DATASET EXTRACT ->

===

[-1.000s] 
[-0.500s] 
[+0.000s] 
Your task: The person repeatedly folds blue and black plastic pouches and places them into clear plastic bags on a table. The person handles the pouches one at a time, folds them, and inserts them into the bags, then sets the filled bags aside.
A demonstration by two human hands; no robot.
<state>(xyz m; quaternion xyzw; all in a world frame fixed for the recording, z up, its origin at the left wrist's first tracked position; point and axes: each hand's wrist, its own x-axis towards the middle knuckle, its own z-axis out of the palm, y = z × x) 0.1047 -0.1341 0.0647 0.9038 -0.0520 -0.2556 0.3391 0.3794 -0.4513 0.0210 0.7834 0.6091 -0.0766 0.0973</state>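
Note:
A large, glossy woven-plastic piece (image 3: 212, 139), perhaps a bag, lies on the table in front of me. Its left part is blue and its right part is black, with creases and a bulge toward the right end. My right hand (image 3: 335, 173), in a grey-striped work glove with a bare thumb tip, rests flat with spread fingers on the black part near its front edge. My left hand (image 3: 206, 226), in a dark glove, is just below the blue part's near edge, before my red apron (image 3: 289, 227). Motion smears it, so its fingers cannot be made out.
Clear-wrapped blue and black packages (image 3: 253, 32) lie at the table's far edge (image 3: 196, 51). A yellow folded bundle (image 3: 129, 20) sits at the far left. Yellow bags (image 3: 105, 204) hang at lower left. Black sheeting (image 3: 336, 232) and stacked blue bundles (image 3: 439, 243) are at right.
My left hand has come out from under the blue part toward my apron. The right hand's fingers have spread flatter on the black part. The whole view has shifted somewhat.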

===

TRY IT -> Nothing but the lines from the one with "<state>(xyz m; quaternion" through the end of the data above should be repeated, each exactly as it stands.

RESPONSE AREA ->
<state>(xyz m; quaternion xyzw; all in a world frame fixed for the recording, z up, its origin at the left wrist's first tracked position; point and axes: each hand's wrist, its own x-axis towards the middle knuckle, its own z-axis out of the palm, y = z × x) 0.1047 -0.1341 0.0647 0.9038 -0.0520 -0.2556 0.3391 0.3794 -0.4513 0.0210 0.7834 0.6091 -0.0766 0.0973</state>
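Note:
A large, glossy woven-plastic piece (image 3: 212, 139), perhaps a bag, lies on the table in front of me. Its left part is blue and its right part is black, with creases and a bulge toward the right end. My right hand (image 3: 335, 173), in a grey-striped work glove with a bare thumb tip, rests flat with spread fingers on the black part near its front edge. My left hand (image 3: 206, 226), in a dark glove, is just below the blue part's near edge, before my red apron (image 3: 289, 227). Motion smears it, so its fingers cannot be made out.
Clear-wrapped blue and black packages (image 3: 253, 32) lie at the table's far edge (image 3: 196, 51). A yellow folded bundle (image 3: 129, 20) sits at the far left. Yellow bags (image 3: 105, 204) hang at lower left. Black sheeting (image 3: 336, 232) and stacked blue bundles (image 3: 439, 243) are at right.
My left hand has come out from under the blue part toward my apron. The right hand's fingers have spread flatter on the black part. The whole view has shifted somewhat.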

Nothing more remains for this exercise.